In a layered reservoir where multiple layers with different permeabilities all contribute to production through the same wellbore completion, the effective kh of the well is the sum of kh products for each layer: kh_total = k1·h1 + k2·h2 + ... + kn·hn. This additive property follows directly from Darcy's law applied to parallel flow paths — each layer contributes to total flow independently, and the contributions sum linearly. In practice, this means that a few thin high-permeability streaks ("thief zones") can dominate the well's kh and productivity, while thick low-permeability layers contribute proportionally less despite their greater volume. Production logging (PLT) measures the contribution of individual layers to total flow rate, allowing the kh of each layer to be estimated from the fractional contribution of each layer to total flow multiplied by the total well kh from pressure transient analysis.

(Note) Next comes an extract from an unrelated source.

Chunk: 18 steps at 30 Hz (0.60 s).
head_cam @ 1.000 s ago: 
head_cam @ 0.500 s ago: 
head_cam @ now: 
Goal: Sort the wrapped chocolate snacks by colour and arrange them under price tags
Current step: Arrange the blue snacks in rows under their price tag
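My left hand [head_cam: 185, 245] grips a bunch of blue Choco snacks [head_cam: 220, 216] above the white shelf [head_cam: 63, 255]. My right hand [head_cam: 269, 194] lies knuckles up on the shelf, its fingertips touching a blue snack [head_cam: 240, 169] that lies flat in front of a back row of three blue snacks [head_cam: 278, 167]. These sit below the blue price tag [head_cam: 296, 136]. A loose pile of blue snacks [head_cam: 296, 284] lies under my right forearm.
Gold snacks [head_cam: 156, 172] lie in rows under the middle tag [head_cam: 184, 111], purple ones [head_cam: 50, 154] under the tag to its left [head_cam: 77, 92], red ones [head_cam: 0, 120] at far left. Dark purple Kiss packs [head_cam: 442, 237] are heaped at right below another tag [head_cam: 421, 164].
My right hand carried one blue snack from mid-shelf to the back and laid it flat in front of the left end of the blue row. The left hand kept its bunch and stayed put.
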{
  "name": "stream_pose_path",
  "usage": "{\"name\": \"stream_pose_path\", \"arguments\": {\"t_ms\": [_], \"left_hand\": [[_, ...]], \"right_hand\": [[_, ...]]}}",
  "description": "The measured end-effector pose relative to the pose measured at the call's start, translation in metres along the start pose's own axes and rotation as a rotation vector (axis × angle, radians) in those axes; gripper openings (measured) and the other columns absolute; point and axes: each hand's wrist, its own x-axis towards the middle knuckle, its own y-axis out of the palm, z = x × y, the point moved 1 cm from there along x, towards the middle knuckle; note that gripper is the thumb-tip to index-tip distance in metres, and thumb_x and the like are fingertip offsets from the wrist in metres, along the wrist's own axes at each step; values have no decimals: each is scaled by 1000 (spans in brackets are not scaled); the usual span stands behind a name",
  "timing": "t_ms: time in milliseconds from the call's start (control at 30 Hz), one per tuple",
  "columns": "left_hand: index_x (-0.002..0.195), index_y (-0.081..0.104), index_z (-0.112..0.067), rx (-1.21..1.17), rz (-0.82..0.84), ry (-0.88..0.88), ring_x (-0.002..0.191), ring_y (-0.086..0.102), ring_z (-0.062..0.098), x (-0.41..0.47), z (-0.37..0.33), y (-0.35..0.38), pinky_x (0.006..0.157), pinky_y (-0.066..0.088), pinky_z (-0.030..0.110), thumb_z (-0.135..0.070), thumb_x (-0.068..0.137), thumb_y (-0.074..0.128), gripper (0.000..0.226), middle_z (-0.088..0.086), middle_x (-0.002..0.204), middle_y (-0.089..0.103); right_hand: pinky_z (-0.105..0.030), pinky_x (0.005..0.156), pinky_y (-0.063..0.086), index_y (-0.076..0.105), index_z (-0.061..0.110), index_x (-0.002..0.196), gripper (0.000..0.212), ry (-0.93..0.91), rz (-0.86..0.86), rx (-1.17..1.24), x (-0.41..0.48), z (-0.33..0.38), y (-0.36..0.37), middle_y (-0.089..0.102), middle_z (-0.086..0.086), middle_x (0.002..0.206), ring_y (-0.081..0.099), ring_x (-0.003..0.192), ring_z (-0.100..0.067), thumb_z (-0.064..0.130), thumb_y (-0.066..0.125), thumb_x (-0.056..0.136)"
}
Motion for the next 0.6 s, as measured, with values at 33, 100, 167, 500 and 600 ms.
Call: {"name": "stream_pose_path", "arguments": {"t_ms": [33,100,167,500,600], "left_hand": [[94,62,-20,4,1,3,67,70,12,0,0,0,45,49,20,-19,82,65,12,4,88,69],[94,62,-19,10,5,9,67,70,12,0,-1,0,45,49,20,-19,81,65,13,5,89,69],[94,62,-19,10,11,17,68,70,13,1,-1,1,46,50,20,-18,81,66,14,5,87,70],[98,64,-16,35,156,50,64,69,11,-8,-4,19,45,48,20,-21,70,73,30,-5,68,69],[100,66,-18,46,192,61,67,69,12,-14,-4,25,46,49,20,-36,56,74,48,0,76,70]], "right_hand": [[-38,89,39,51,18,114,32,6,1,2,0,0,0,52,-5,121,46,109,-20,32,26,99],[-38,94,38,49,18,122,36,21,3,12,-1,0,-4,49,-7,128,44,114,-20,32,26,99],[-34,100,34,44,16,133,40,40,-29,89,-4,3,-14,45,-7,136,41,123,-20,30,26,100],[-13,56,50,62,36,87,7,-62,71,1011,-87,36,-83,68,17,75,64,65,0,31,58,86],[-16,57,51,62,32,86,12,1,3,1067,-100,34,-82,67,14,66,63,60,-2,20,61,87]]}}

How does skin factor relate to kh in well productivity calculations?

Skin factor (S) accounts for near-wellbore damage or stimulation that changes the effective pressure drop around the wellbore relative to what Darcy's law would predict for an undamaged well. A positive skin (S > 0) indicates damage — the effective near-wellbore permeability is reduced, increasing the pressure drop required to sustain a given flow rate. A negative skin (S < 0) indicates stimulation — a hydraulic fracture or acidising treatment has reduced the near-wellbore pressure drop below the Darcy prediction. In terms of productivity impact, a skin of +10 on a well with ln(re/rw) = 8 reduces productivity by approximately 56% relative to a zero-skin well with the same kh. This demonstrates why wellbore damage (completion damage, scale, clay swelling) is so damaging to productivity and why stimulation that removes skin is so valuable: eliminating a skin of +10 nearly doubles the well's productivity from the same reservoir kh.

Why kh Matters in Oil and Gas

Every economic evaluation of an oil or gas well ultimately reduces to the question of whether the reservoir can deliver hydrocarbons fast enough and in sufficient volume to justify the capital invested. kh is the reservoir parameter that most directly answers this question. Two wells in the same formation may have similar porosity and similar oil saturation but different kh; the well with the higher kh will deliver oil faster, recover more reserves in the primary production phase, and generate a higher net present value for the investment. Understanding and accurately measuring kh — through well testing, pressure transient analysis, and petrophysical log analysis — is therefore not a technical formality but the foundation of every reserve estimate, production forecast, and development drilling decision that determines whether a field is developed and how profitably it is produced.